Reviewers compared Antony Sher’s portrayal to, amongst others, the famous 20th century Swiss clown Grock as well as Charlie Chaplin, George Formby and Vladimir in Samuel Beckett’s Waiting for Godot.
This Fool was “Lear’s alter-ego, the visible mark of his insanity. His Master’s Voice as he perches on his lap like a ventriloquist’s doll, the conscience of the king.”, Michael Billington, Guardian, 30 June 1982.
Antony Sher found wearing a red nose very liberating because, like wearing a mask, it releases inhibitions. The Stage Manager noted in the rehearsal notes that it was important that the red nose was soft enough to ping back on the Fool’s nose without it hurting.
During rehearsals, Noble suggested the actors pick an animal to play to help them release the savagery and wildness of the scene on the heath. Sher became an energetic, tumbling and chattering chimpanzee, which was a breakthrough moment in developing his interpretation.

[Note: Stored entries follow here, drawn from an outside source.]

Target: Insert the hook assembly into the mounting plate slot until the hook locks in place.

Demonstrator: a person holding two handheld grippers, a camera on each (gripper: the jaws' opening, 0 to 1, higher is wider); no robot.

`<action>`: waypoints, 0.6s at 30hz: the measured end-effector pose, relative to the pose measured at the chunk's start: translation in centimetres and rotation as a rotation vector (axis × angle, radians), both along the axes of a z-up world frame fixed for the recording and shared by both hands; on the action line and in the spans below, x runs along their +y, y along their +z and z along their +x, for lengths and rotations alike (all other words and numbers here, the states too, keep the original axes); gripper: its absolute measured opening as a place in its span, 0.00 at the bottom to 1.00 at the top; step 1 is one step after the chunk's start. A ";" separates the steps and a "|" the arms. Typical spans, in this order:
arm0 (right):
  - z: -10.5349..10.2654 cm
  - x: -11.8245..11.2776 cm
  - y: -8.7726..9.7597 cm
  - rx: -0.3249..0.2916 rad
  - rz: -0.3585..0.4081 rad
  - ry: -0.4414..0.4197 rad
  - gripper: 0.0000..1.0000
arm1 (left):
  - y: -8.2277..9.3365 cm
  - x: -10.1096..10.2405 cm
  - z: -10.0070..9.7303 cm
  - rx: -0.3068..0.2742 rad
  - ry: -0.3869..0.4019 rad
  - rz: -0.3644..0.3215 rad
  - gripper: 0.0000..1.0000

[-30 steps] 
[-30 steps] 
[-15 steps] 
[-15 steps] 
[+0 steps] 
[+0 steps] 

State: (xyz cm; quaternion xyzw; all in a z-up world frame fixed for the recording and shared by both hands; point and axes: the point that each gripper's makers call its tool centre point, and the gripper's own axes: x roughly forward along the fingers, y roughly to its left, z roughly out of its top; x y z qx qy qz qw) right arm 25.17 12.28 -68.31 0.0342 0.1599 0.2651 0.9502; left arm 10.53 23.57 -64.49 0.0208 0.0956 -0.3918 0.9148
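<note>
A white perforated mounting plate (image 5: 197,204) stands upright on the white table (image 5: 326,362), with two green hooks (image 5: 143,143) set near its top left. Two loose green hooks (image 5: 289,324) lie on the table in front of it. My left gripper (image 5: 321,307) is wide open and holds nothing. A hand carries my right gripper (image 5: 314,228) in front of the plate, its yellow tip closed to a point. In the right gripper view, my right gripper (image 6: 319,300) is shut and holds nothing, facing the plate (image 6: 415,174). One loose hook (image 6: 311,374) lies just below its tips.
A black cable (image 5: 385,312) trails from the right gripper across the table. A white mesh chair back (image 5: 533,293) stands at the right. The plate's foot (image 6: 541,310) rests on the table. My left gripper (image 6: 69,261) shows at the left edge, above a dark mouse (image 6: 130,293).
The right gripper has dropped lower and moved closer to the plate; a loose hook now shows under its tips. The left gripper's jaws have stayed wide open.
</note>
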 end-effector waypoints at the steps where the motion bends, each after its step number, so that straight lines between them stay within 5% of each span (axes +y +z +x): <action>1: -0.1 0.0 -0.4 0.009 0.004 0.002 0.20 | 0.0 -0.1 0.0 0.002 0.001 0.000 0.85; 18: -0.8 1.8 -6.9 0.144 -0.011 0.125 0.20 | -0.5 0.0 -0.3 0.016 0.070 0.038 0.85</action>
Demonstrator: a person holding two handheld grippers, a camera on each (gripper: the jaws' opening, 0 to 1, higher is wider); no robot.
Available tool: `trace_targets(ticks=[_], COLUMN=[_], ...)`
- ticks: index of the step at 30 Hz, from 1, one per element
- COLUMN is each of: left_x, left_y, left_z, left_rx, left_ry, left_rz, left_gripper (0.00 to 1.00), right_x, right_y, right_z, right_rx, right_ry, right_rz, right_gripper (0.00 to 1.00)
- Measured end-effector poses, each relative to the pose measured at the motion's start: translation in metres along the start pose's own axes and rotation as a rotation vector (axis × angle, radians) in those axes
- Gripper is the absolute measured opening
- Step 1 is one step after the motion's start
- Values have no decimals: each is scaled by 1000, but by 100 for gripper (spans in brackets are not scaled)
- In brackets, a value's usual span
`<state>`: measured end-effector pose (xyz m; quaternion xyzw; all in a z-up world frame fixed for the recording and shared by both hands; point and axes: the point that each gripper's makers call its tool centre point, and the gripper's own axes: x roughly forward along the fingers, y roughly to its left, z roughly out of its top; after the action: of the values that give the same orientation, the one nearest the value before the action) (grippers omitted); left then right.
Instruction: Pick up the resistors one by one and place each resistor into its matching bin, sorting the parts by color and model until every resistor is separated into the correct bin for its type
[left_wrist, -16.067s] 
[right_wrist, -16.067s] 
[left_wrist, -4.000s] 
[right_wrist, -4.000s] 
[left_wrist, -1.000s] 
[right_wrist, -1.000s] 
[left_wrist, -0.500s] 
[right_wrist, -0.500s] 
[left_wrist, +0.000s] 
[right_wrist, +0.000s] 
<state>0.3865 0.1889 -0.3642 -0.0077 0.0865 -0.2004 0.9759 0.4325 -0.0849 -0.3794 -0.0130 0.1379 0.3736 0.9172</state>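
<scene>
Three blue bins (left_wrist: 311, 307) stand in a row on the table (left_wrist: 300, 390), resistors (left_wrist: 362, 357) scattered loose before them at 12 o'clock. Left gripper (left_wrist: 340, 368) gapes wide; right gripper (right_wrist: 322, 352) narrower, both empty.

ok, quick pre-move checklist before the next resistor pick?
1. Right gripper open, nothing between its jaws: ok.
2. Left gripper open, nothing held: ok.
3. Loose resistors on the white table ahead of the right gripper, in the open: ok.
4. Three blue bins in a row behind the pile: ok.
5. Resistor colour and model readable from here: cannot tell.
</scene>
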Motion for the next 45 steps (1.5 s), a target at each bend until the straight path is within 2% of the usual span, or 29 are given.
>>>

Director Noble presented an innovative opening still life, featuring the Fool and Cordelia (Alice Krige) seated on Lear’s throne, facing each other at opposite ends of a stretched lead, thus creating a dumb show of their fates. In Shakespeare's text, the Fool doesn't appear in the opening court scene, but in this production he bid Cordelia a tearful goodbye. Noble also found a novel way to dispose of the Fool: while sheltering from the storm in a hovel, the raging Lear (Michael Gambon) accidentally stabbed the Fool through a pillow case while he was sitting in a barrel.